Das Spiel der Liebe wird in Jermolaewas Video «Kiss» (2006) anhand des Agierens zweier gleicher Mickymaus-Masken dargelegt. Die anfangs zärtlichen Küsse der Liebenden werden im ansteigenden Übermut zu Bissen, denen kleine Fetzen des Gesichts zum Opfer fallen, um am Ende dazu zu führen, dass sich die beiden ganze Stücke vom Leib reißen. Der Prozess des Liebens, sich einander Öffnens sowie die damit verbundene Abhängigkeit voneinander und die daraus resultierenden Gefahren, sich zu verletzen bzw. verletzt zu werden, werden durch die geballte Verbildlichung emotional zerlegt.

 

«Single-Party» Performance/Video, 15 min., 2003

Nach mehrmonatiger Recherche in der Singleszene Wiens veranstaltete Anna Jermolaewa im Herbst 2003 in ihrem Atelier eine Party für Singles. Die Bilanz waren einige Affären, Tête à Têtes, glückliche Beziehungen, die über Jahre andauerten, und die Dokumentation der Party.

 

«Ass Peeping» Video, 4:30 min., 2003

Anna Jermolaewas Videoarbeit «Ass Peeping» von 2003 erinnert mit Witz und Ironie an das tägliche Duell zwischen Körper und gesellschaftlicher Umgebung. Jermolaewa betätigt sich als voyeuristische Spaziergängerin und produziert eine Peepshow mit bekleideten ProtagonistInnen, PassantInnen der Wiener Mariahilfer Straße. Die gezeigten Rückansichten erscheinen vielfältig, variieren in Breite, Größe, Alter und verwandeln in ihrer ­gleitenden Art der Fortbewegung die Umgebung in eine Art Laufsteg. Jermolaewa manipuliert das Normale, hebt es aus seinem Kontext und übersetzt es ins Absurde.

 

«Trying to Survive» Video, 3 min., 2000

Durch eine undefinierte Kraft geraten 14 Stehaufmännchen in eine nicht mehr aufzuhaltende Bewegung, die mit steigender Geschwindigkeit die Männchen ins Unbekannte fallen und, untermalt von lärmenden Knallgeräuschen, verschwinden lässt. Sind Stehaufmännchen üblicherweise Kinderspielzeuge, so dienen sie hier auch als Sinnbild für die Fähigkeit der Problemverarbeitung eines Individuums. Ein Stehaufmännchen ist unerschütterlich – nichts kann es umwerfen, es steht immer wieder auf, um den stetigen Neubeginn zu vollziehen. Das Video demonstriert dieses Charakteristikum mittels Loop-Verfahren. Das intensive, schussgleiche Aufprallen der Figuren abseits des Sichtbaren wird körperlich wahrgenommen. Als verkleinerte Version den Menschen repräsentierend streift die Puppe das Physische und lässt ein Gleichnis für die Wesensart zwischenmenschlicher Beziehungen und das Handeln innerhalb dieser entstehen.

 

(Texte: Galerie Engholm)

 

Anna Jermolaewa wurde 1970 in St. Petersburg geboren und lebt in Wien.

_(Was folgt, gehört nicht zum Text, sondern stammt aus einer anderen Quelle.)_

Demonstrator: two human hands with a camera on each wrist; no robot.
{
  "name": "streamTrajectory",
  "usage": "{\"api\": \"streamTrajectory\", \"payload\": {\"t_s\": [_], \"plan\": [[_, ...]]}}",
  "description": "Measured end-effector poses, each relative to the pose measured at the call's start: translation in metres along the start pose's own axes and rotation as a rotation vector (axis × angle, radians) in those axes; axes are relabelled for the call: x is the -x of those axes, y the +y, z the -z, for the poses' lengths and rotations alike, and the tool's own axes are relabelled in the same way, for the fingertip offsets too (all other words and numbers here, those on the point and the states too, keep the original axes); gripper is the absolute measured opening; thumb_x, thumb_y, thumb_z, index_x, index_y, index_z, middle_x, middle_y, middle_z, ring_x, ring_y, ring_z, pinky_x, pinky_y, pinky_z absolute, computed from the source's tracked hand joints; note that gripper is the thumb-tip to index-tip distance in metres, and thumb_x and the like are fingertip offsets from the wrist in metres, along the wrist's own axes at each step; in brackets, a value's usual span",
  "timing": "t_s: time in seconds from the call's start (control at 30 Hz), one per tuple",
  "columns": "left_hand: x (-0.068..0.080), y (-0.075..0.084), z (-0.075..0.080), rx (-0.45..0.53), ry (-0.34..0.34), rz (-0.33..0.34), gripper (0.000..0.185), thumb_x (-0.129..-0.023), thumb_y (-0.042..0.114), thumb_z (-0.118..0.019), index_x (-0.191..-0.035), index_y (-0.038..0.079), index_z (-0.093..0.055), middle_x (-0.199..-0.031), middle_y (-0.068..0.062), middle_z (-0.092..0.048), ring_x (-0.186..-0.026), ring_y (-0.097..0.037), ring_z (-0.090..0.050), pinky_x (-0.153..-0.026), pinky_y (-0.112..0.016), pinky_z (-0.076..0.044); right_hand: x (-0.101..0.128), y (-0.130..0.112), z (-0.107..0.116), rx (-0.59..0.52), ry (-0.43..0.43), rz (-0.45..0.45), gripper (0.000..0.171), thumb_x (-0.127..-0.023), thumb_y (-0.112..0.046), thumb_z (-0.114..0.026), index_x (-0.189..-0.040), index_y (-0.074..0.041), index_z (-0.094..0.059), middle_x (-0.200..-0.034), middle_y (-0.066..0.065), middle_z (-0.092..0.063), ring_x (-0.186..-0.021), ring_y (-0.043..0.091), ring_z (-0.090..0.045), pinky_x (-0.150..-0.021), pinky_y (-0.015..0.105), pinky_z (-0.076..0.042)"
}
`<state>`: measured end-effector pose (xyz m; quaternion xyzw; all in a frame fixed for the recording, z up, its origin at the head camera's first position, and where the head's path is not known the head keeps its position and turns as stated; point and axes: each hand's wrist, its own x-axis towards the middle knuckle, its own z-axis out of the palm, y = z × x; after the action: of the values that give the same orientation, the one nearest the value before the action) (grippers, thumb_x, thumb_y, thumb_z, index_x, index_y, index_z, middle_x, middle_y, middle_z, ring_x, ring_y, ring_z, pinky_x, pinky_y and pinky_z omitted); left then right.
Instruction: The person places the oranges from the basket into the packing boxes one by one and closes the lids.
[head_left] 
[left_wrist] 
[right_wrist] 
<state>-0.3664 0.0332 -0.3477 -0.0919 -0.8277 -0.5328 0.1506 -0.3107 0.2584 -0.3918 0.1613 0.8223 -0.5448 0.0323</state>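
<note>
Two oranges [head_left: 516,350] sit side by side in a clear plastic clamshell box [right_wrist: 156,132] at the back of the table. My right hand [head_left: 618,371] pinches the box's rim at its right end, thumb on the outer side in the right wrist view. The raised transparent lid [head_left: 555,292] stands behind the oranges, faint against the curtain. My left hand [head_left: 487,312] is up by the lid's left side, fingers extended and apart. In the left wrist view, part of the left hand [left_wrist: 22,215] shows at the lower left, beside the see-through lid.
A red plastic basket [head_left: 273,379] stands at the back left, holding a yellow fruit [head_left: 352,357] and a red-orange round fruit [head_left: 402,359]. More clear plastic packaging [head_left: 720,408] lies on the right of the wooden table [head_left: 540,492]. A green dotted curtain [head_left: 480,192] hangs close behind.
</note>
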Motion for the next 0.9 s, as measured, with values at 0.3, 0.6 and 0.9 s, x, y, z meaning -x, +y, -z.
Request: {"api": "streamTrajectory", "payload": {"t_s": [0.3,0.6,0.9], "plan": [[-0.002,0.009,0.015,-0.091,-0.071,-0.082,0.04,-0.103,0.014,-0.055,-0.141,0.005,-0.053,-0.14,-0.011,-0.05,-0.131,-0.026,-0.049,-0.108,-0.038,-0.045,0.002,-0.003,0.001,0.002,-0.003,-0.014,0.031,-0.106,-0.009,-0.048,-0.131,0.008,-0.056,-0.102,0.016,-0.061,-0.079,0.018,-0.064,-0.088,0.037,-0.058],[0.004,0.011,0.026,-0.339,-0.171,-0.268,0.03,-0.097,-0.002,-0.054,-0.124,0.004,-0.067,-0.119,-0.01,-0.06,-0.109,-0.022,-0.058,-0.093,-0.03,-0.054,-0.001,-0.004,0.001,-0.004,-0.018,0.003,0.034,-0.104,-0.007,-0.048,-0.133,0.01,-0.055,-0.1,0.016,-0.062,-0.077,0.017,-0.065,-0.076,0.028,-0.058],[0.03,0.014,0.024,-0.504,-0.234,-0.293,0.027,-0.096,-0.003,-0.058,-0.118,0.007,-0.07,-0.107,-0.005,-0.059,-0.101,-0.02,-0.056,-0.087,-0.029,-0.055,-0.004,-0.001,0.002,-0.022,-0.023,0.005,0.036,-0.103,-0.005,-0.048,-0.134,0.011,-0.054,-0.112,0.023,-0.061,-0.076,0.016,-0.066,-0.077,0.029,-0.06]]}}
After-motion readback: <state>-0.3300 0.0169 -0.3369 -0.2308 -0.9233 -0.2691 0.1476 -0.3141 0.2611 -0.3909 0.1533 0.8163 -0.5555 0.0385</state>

Gruppenausstellungen (Auswahl): «Dark Waters», The Station, Belfast; «Movie Painting», NCCA, Moskau; 4. Int. Video Art Bienniale, MCA, Herzliya; 6. Gyumri Biennale; «To discover and to own», MUMOK, Wien; «Fractures of Life», ­KIASMA, Helsinki; Stedelijk Museum, Amsterdam; «dAPERTutto»/48. Biennale, Venedig.

Einzelausstellungen (Auswahl): «Kinoglaz», XL Gallery, Moskau; «Step Aside», ICA, Sofia; «Kremlin», EDS ­Gallery, Mexico City; Kunstverein Friedrichshafen; «Videorama», Kunsthalle Wien; «The Art of ­Failure» Kunsthalle Baselland; Arsenal Gallery, Bialystok; «Playing along with Anna», XL Gallery, Moskau; Magazin 4, Bregenz; Ursula-Blickle Stiftung, Kraichtal; IVA, Milwaukee.